Our Chicago staff member Jenae slipped her fingers inside a Two Dildo and filed this report.

I love sex education. I keep on top of current sex related events the way Joanna Angel keeps on top of James Deen. Porn girls follow me on Twitter! So when I heard buzz around a brand new lesbian toy my pulse quickened.  See, I am also a glorified lover of the ladies. The only reason I know my way around a penis is because I may or may not watch entirely too much porn.

"I felt more connected to the experience of penetration than I do when playing with a phallic toy. This feeling felt…real!"

A self proclaimed “first lesbian sex toy from France,” The Wet for Her Two Dildo has been a topic of note with almost every queer sex educator I meet.  At first, we all thought the same thing: No. Why should I be reduced to getting it on with two abnormally large fingers? This ain’t no tailgating party darlin’, so leave the foam fingers at home!

Still, I wanted to give it a shot. The packaging is hot.  Sleek, stylish with a black and white picture of two very European looking ladies suggestively posing on the back of the box.  Their website explains “Wet For Her chose to respond (to phallic items on the market) with a good dose of style and two fingers of humor!” With that in mind I took the Two Dildo home and laughed my way to a great orgasm. Seriously, from first lube what looks like two cocked fingers twice the size of my own, I felt more connected to the experience of penetration than I do when playing with a phallic toy. This feeling felt…real! Like maybe there was a “well hung” lady in the bed next to me. It allowed my imagination to take on more realistic scenarios.

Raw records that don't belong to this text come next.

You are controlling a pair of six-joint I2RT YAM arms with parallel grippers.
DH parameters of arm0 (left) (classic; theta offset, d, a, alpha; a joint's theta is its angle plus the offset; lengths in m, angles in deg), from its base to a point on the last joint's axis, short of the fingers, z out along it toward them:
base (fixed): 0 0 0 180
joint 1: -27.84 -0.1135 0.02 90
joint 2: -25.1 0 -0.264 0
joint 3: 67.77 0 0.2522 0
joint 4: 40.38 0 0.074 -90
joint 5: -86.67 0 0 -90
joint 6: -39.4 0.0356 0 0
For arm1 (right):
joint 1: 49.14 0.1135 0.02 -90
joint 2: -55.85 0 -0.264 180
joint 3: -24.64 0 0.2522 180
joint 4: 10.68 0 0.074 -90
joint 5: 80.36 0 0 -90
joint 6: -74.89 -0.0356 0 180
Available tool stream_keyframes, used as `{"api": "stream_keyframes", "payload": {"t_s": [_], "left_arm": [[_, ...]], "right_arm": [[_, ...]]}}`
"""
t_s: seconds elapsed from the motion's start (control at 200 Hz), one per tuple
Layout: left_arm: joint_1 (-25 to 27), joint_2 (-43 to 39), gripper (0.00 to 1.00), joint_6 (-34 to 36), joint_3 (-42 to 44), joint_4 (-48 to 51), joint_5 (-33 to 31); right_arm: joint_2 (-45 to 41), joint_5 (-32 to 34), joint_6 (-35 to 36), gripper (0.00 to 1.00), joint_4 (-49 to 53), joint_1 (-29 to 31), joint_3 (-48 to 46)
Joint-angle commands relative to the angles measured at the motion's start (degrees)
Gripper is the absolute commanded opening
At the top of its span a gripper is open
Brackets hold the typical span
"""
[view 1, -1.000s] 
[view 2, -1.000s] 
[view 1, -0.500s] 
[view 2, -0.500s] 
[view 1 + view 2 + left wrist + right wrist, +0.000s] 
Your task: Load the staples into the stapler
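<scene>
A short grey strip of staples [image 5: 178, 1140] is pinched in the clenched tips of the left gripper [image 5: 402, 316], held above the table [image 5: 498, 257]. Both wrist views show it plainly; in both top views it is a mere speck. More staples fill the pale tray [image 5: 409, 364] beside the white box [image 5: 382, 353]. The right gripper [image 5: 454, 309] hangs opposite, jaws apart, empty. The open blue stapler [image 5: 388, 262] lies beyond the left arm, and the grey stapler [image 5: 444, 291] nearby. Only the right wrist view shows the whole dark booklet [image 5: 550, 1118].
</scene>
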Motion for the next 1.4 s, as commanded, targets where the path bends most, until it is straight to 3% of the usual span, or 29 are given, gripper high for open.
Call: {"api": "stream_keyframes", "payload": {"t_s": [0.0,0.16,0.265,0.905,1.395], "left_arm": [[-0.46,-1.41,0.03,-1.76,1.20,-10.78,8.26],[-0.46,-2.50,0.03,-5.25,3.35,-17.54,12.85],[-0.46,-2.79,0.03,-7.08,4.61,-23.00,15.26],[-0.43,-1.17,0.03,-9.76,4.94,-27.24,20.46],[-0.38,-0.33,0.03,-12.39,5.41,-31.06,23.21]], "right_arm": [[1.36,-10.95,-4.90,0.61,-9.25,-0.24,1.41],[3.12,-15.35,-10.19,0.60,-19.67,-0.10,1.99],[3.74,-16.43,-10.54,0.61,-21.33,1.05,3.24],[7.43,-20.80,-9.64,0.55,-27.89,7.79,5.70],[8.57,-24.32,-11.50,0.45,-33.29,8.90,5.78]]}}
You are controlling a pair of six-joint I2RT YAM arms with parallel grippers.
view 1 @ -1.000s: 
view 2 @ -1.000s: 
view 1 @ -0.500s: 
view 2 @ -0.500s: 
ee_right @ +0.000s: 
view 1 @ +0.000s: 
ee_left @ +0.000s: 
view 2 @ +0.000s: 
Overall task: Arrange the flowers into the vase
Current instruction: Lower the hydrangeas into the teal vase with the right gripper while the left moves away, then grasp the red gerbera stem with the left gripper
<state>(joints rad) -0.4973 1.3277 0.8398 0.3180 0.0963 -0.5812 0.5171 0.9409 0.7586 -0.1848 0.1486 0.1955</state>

Like a finger Avatar for G-spotting, finding the right angle is easy with these come hither fingers. The thinness of the silicone allows you to feel more of your lover through the toy and since the thumb is free to roam around the clit, it really does lend itself to traditional queer girl sex.  It’s safe, sexy and silicone. I may not feel comfortable to bring it out on a first play date but it will certainly be on my personal menu more often.

Sep 14 2010

Bottoms Up!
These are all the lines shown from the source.